Australopithecus prometheus
On the right is an image of Little Foot’s nearly complete fossil skeleton, recently freed from rock that had encased it, lying in a display case at the University of the Witwatersrand in Johannesburg.
"An ancient hominid skeleton dubbed Little Foot possessed a brain largely similar to that of modern chimpanzees and an inner ear with a mix of apelike and humanlike features, [...] of the adult female’s 3.67-million-year-old skeleton, point to the piecemeal evolution of humanlike traits in close relatives of our species [...]."[44]

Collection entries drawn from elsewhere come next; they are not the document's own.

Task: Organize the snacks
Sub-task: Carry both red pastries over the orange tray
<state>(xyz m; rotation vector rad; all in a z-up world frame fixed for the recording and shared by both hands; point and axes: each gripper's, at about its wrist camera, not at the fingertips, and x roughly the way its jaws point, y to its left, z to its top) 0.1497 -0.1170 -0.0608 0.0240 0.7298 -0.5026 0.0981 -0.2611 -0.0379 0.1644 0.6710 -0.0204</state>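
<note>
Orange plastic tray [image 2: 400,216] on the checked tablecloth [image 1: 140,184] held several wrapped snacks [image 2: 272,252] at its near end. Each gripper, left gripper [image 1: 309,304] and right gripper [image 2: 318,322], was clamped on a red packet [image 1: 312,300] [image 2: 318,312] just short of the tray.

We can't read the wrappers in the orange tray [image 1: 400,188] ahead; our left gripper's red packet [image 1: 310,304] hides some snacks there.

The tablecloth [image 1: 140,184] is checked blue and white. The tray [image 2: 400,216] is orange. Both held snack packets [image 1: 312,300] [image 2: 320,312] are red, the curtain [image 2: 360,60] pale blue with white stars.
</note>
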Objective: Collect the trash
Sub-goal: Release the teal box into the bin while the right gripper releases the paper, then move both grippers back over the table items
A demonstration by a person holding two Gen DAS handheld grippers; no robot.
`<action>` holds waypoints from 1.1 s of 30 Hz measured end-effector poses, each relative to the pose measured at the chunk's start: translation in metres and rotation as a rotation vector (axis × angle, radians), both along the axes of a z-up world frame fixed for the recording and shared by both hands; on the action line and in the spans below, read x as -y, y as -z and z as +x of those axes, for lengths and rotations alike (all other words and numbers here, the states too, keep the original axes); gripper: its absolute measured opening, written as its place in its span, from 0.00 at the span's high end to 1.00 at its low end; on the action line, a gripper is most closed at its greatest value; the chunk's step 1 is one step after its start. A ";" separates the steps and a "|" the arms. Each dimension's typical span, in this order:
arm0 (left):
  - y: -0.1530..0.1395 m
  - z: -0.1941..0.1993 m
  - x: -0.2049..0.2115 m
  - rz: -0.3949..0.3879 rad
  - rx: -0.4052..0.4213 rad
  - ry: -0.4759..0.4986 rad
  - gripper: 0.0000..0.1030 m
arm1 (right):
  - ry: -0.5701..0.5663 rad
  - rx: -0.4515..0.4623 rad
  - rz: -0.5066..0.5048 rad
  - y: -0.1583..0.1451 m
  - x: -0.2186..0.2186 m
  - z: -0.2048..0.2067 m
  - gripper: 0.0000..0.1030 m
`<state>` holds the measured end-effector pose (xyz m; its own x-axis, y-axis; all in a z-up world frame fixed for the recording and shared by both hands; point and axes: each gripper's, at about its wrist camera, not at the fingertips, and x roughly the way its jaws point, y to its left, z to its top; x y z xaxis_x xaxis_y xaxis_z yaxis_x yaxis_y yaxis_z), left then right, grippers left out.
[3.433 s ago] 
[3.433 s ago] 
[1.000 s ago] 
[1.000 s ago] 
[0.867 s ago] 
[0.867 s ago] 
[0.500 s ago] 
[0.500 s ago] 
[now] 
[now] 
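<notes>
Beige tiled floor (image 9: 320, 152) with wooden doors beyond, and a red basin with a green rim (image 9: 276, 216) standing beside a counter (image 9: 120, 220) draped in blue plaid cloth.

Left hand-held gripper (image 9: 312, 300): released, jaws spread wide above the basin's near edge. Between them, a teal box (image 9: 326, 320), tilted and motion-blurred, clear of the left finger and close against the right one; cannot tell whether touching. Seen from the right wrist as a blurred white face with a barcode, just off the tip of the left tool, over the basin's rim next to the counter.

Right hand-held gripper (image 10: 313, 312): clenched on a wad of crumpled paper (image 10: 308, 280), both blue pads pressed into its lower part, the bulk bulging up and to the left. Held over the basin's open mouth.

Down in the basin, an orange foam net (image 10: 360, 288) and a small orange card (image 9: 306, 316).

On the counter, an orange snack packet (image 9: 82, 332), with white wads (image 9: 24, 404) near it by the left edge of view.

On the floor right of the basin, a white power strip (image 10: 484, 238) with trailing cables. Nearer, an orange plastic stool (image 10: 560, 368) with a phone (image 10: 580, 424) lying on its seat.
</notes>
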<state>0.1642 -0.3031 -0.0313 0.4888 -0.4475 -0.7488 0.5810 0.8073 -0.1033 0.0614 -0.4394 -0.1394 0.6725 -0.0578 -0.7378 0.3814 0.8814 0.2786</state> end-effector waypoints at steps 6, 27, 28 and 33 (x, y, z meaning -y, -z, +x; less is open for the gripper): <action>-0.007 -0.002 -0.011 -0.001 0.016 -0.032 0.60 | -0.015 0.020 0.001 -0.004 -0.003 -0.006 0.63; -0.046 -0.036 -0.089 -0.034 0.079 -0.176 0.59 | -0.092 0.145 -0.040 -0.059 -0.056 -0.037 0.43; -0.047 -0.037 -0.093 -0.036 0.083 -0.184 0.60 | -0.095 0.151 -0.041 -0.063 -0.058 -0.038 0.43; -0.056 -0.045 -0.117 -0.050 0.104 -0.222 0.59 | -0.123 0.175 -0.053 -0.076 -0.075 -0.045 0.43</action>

Analyses "of trunk and limb bones indicate that Little Foot, who lived perhaps a million years before the emergence of the human genus, Homo, already walked upright about as well as people today do [...]."[44]
"Although Little Foot consists of a nearly complete skeleton, her evolutionary identity is controversial. Little Foot’s discoverer [...] assigns the find to Australopithecus prometheus, an early extinct hominid species [...]. Other researchers regard Little Foot as an early member of Australopithecus africanus, a species previously known from fossils discovered at several South African sites [...]."[44]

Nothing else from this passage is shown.